* TO DO *
Among the lines of the records, please find those that contain the word "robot" and copy them.

[Recorded data]
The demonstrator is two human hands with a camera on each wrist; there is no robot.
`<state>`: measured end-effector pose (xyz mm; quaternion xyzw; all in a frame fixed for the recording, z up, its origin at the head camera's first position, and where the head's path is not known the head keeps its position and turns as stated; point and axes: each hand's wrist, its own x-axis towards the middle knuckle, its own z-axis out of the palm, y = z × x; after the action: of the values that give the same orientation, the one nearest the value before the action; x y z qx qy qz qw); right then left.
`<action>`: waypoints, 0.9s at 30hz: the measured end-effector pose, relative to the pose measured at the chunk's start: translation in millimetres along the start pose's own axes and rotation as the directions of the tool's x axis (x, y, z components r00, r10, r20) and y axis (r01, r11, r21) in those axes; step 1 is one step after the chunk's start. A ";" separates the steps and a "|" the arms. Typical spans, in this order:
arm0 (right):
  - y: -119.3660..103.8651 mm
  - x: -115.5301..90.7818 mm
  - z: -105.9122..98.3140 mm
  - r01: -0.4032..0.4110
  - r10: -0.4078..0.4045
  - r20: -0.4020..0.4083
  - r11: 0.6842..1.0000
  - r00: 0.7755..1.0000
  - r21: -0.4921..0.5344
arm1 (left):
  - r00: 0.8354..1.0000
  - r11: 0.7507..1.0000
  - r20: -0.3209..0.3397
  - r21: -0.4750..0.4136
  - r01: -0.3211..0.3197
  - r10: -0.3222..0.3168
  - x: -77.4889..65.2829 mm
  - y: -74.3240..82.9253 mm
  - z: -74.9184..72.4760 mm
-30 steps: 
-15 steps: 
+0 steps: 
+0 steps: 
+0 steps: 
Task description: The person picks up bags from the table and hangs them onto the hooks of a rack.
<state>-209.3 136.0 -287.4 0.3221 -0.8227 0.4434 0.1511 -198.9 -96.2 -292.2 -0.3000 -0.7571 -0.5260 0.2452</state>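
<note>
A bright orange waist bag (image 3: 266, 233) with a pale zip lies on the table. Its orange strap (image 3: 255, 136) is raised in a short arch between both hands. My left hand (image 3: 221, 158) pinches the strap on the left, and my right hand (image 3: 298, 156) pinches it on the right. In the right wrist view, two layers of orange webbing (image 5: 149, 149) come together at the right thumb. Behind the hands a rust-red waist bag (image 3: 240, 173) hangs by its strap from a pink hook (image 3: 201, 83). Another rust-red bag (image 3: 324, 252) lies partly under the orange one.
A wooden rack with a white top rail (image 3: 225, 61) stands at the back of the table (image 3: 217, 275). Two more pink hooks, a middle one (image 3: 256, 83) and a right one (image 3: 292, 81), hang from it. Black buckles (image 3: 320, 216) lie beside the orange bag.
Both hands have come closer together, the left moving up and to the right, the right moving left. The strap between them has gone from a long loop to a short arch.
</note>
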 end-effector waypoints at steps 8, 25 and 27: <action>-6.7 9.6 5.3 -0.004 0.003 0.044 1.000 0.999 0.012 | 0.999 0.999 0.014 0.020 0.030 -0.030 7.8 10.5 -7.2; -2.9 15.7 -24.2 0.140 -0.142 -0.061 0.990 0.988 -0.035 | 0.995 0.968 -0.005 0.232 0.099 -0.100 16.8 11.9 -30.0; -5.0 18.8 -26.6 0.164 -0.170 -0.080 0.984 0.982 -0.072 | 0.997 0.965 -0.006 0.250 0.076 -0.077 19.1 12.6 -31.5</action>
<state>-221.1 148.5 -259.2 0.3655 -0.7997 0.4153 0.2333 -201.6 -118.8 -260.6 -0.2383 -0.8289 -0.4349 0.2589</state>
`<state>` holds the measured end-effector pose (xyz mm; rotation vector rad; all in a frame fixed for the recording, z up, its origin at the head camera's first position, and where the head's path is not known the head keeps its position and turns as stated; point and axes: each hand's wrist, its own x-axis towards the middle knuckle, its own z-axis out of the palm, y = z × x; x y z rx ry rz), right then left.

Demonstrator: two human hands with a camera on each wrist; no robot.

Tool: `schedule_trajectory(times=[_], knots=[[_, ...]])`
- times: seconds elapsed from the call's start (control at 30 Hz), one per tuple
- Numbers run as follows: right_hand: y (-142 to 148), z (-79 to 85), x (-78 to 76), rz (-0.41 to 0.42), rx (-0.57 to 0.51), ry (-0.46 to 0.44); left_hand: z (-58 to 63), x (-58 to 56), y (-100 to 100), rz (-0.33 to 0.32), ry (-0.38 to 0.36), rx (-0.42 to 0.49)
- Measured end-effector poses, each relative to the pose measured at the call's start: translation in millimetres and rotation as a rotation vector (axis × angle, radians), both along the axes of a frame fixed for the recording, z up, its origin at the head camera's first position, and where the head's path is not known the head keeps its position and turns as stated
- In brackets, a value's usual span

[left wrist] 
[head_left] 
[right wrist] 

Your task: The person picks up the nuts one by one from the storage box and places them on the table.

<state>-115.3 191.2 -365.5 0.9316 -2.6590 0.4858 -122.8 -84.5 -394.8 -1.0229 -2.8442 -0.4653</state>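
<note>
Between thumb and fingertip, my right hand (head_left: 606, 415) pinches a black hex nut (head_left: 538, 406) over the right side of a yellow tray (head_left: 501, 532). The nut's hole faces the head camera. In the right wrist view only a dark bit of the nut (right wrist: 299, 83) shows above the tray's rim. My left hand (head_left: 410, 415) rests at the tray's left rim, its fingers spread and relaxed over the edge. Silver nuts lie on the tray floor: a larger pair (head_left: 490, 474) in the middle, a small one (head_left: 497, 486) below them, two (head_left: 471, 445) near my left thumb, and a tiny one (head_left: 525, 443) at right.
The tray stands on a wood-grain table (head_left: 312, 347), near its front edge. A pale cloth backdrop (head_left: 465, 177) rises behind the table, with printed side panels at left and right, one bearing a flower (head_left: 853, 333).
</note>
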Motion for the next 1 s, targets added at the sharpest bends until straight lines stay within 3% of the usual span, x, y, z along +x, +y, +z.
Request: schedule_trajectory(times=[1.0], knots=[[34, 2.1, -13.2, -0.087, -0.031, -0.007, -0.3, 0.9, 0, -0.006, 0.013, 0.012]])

* ANSWER FOR THIS EXERCISE *
The demonstrator is two human hands with a camera on each wrist; there is no robot.
Demonstrator: two human hands with a camera on each wrist; no robot.

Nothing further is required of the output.